» **WHAT YOU SHOULD DO**:
The line containing "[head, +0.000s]" and every line after it, through the end of the material: copy these exactly and nothing else, leaving pictures out.

» **SUPPLIED MATERIAL**:

===

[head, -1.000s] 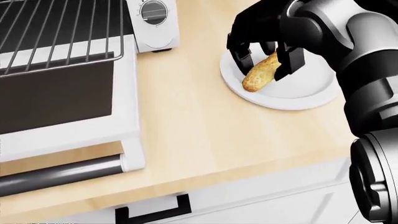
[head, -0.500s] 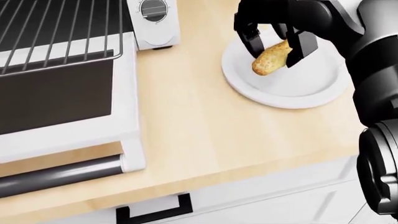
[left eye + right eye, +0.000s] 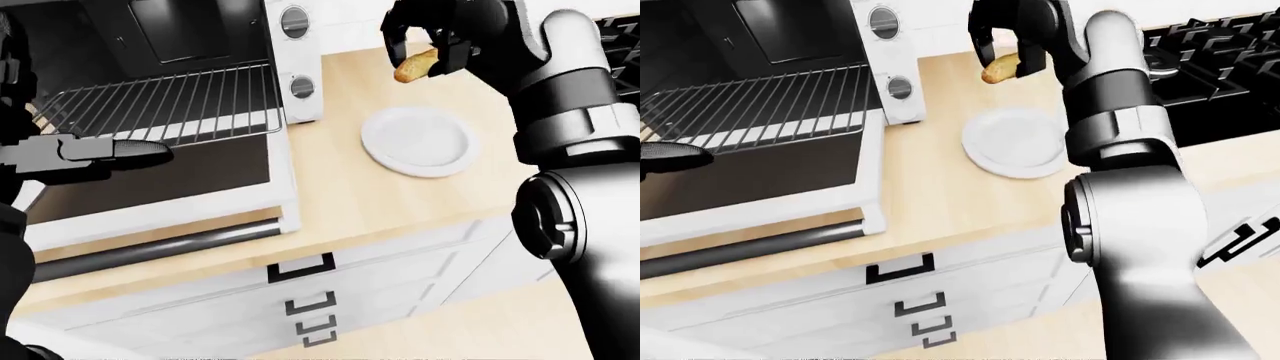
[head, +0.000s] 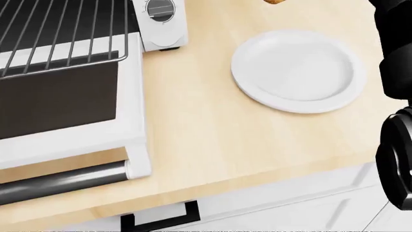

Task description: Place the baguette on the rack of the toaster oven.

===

» **EXERCISE ANSWER**:
[head, +0.000s] 

Task description: Place the baguette on the rack of the toaster oven.

There's no more to this exercise.